Think long and hard on May 7 and remember, if you want change, vote for it.
Retail park fall
Can I say a huge thank you to the young man and his family who helped me up off the floor, where I had fallen with my walking stick flying off from me. It happened in the car park of Banbury Retail Park last month. As I have several joint replacements I was unable to get up myself, so thank you all for your help.
With reference to the Banbury Guardian on February 26 and on March 5; there are rumours that the B1 and B2 buses will disappear on Sundays and the S4 bus route will be altered.
Transport subsidies from Oxford County Council will be cut and it appears this will affect the bus services.
There are a variety of reasons where people choose to live and one of them is the availability of a local bus.
There are those who have moved or are in the process of moving to Banbury from the surrounding rural areas to benefit from more facilities such as shops, a hospital and more frequent bus services. The B1 and B2 buses are used by those on Sunday to visit friends and family in the Horton Hospital, to attend their church of choice, to shop in Banbury town centre and enables Sunday workers to get to work.
By altering the bus services it is isolating the lonely, vulnerable, disadvantaged and those that need to work on Sundays, as well as encouraging more cars on the road. The Green Party does not wish to ban the use of cars but support the need for more public transport, so giving an alternative means of getting to places and also being better for the environment. We need to ensure buses continue to run everyday including Sundays.

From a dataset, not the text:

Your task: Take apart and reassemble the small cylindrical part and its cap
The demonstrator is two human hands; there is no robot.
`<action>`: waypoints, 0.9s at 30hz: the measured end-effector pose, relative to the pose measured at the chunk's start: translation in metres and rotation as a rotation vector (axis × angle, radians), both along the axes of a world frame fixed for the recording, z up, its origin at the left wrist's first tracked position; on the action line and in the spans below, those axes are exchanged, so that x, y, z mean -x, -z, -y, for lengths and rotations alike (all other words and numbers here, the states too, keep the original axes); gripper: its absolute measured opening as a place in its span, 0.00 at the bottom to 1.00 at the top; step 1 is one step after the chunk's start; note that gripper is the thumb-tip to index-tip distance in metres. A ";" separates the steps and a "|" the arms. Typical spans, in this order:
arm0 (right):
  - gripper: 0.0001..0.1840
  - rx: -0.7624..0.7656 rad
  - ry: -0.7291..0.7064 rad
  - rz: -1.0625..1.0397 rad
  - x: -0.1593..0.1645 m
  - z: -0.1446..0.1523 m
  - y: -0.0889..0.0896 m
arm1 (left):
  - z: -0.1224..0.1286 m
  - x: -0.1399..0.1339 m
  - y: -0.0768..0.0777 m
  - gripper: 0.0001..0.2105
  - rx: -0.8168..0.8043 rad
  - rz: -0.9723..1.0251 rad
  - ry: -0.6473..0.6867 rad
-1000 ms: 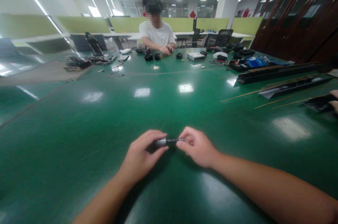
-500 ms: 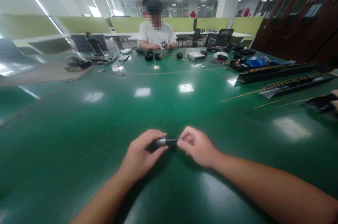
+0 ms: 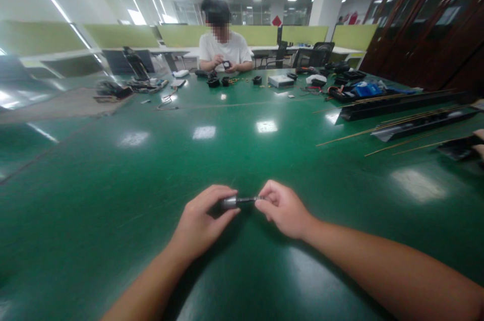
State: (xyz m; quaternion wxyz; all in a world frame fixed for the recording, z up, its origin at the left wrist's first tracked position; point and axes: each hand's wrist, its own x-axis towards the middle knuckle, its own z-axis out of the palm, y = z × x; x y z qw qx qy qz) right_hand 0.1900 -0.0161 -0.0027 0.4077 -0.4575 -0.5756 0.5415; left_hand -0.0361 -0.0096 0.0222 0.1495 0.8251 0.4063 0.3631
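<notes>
Low over the green table, both hands hold one slim screwdriver-like tool level between them. It has a silver cylinder at the left and a thin dark shaft pointing right; its exact kind is unclear. My left hand is curled around the silver cylinder, thumb in front and fingers behind, hiding its left end. My right hand is closed, pinching the far end of the shaft between thumb and fingers. What else those fingertips may hold is hidden.
Across the green table a person in a white shirt handles a small dark part. Black channels with thin brass-coloured rods lie at the right, near another person's hand. A white box and small black parts line the far edge.
My two hands and the tool stay almost in place. The person opposite has leaned their head down and brought both hands together at the small dark part.
</notes>
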 end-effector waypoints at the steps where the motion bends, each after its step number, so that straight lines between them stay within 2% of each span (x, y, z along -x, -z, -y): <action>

Banbury and Cherwell Green Party
Food not bricks
Remember when land was used to grow food? Research from a national farmers’ union suggests that UK self sufficiency is in a 30-year spiral, with only 60 per cent of foods needed provided by uk farms. Farming provides jobs for 3.5 million people .The prospect of the UK becoming less than 50 per cent self sufficient is alarming.
When you next drive near, or walk your dogs across, the fields of Bankside, Adderbury, Bloxham and other surrounding villages that Cherwell District Council and others have agreed to developed into more bricks and cement, think ‘where is your food going to be grown?’
Sex assault trial
I was horrified to read in the Banbury Guardian (March 12) about the sexual abuse offences committed by the young men named in the paper. However, I was even more sickened to read the front page headline the paper gave to the story and found it endorsed in the editorial with “I’m confident no one would disagree”.

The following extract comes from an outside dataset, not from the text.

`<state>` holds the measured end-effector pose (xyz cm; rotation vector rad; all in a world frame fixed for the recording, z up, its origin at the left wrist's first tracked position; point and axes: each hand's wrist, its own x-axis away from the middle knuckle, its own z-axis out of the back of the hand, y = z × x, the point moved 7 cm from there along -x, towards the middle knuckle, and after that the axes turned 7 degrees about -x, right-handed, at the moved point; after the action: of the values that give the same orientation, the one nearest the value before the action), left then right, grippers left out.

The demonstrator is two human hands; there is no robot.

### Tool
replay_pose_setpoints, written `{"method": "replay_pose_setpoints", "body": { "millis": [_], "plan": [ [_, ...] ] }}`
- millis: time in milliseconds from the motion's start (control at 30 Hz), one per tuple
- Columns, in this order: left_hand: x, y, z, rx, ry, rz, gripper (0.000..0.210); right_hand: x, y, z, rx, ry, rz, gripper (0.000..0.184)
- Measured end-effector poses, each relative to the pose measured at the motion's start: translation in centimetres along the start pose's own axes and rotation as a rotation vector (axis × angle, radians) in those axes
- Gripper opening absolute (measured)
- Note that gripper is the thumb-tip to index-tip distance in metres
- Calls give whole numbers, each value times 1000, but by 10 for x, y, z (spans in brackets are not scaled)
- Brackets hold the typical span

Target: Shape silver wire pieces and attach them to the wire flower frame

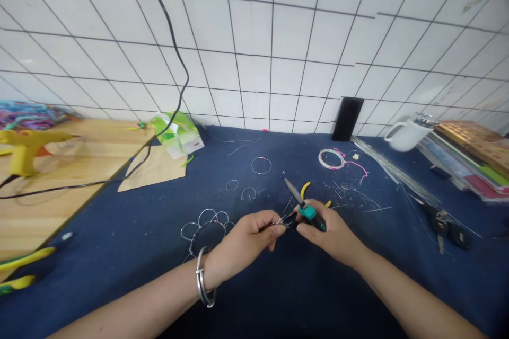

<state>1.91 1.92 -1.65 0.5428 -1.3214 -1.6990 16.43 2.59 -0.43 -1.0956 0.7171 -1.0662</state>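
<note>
My left hand is closed in a pinch on short pieces of thin silvery wire. Close beside it, my right hand is closed around a tool with a teal-and-black handle and a slim grey end slanting up and left; its exact kind I cannot make out. A dark part near the right fingertips meets the wires. Left of my hands lies a wire ring with loops like petals, partly hidden by my left hand and wrist. Beyond are small bent wire pieces and a round wire ring.
Yellow curved handles show behind my right hand. Cut wire scraps, a ring with pink cord, long straight wires and keys lie right. A glue gun and yellow-green handles lie left. A black cable hangs across.
</note>
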Motion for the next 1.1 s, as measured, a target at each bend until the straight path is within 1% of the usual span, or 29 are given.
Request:
{"method": "replay_pose_setpoints", "body": {
  "millis": [67, 133, 233, 333, 433, 700, 933, 1100],
  "plan": [
    [-1, 0, -2, -51, -28, 5, 23, 1, -4, 2, -88, 65, 19, 19],
    [-1, -1, -7, -91, -70, 13, 22, 2, -6, 2, -133, 103, 18, 15],
    [-1, 0, -15, -117, -117, 18, 23, 2, -8, -4, -150, 72, 3, 14],
    [0, 0, -20, -120, -138, 20, 24, 2, -11, -10, -141, 25, 9, 13],
    [0, 0, -23, -121, -147, 17, 24, 3, -12, -14, -122, 15, 21, 12],
    [0, -1, -24, -106, -160, -5, 21, 4, -14, -17, -97, 13, 118, 10],
    [-2, 0, -24, -114, -157, -9, 23, 3, -10, -15, -109, 68, 95, 11],
    [-3, -2, -25, -98, -164, 3, 23, 2, -9, -14, -116, 81, 100, 11]
  ]
}}
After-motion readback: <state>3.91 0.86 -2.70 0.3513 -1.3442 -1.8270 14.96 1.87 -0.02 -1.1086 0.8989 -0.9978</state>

No one deserves to be so utterly condemned by others. These young men have been found guilty in court and are awaiting their sentences. They do not need to be judged again by readers of the Banbury Guardian.
On the government website (https://www.gov.uk/government/organisations/hm-prison-service/about) it says prisoners are helped to lead law-abiding and useful lives, both while they are in prison and after they are released.
In a re-offending policy statement it states we need a tough but intelligent criminal justice system that punishes people properly when they break the law, but also supports them so they don’t commit crime in the future. Thus these young men, if they do go to prison, will be punished and rehabilitated into leading law abiding and useful lives.
Sexual abuse is a complex issue. Many abusers have themselves been abused. We need to be able to detect and break this cycle of abuse.
To condemn these young men as hardly worthy of acceptance into the human race is to see them maybe as they saw the girls they were abusing; without mercy, without rights and worthy of abuse. In our opinion, to condemn them in this way is to perpetuate that cycle of abuse.